[Try it]:
Every line of the material below needs to be written out exactly, please.
● ● ● ● ● ● ●
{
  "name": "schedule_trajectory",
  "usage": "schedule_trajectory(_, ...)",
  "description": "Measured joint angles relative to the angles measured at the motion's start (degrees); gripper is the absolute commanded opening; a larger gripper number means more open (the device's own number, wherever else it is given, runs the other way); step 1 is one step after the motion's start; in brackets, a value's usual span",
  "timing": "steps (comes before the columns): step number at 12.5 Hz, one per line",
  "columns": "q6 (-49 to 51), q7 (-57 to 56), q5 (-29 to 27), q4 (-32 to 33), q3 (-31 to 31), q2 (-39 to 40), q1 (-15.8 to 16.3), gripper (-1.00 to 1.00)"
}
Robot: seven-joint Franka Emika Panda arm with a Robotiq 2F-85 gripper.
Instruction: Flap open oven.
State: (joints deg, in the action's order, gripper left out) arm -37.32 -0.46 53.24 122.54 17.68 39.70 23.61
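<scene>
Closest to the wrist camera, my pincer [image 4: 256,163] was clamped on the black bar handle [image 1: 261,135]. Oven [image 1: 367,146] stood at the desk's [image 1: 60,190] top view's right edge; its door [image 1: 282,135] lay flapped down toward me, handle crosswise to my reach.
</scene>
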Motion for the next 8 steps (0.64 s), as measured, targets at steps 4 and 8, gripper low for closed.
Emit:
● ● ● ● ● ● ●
[Response area]:
{
  "name": "schedule_trajectory",
  "usage": "schedule_trajectory(_, ...)",
  "description": "Measured joint angles relative to the angles measured at the motion's start (degrees); gripper is the absolute commanded opening; a larger gripper number means more open (the device's own number, wherever else it is given, runs the other way); step 1 is one step after the motion's start; in brackets, a value's usual span",
  "timing": "steps (comes before the columns): step number at 12.5 Hz, one per line",
  "columns": "q6 (-49 to 51), q7 (-57 to 56), q5 (-29 to 27), q4 (-32 to 33), q3 (-31 to 31), q2 (-39 to 40), q1 (-15.8 to 16.3), gripper (-1.00 to 1.00)"
}
Robot: seven-joint Franka Emika Panda arm with a Robotiq 2F-85 gripper.
Instruction: Flap open oven.
State: (joints deg, in the action's order, gripper left out) arm -37.32 -0.46 53.24 122.54 17.68 39.70 23.61
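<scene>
Closest to the wrist camera, my pincer [image 4: 256,163] was clamped on the black bar handle [image 1: 261,135]. Oven [image 1: 367,146] stood at the desk's [image 1: 60,190] top view's right edge; its door [image 1: 282,135] lay flapped down toward me, handle crosswise to my reach.
</scene>
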Motion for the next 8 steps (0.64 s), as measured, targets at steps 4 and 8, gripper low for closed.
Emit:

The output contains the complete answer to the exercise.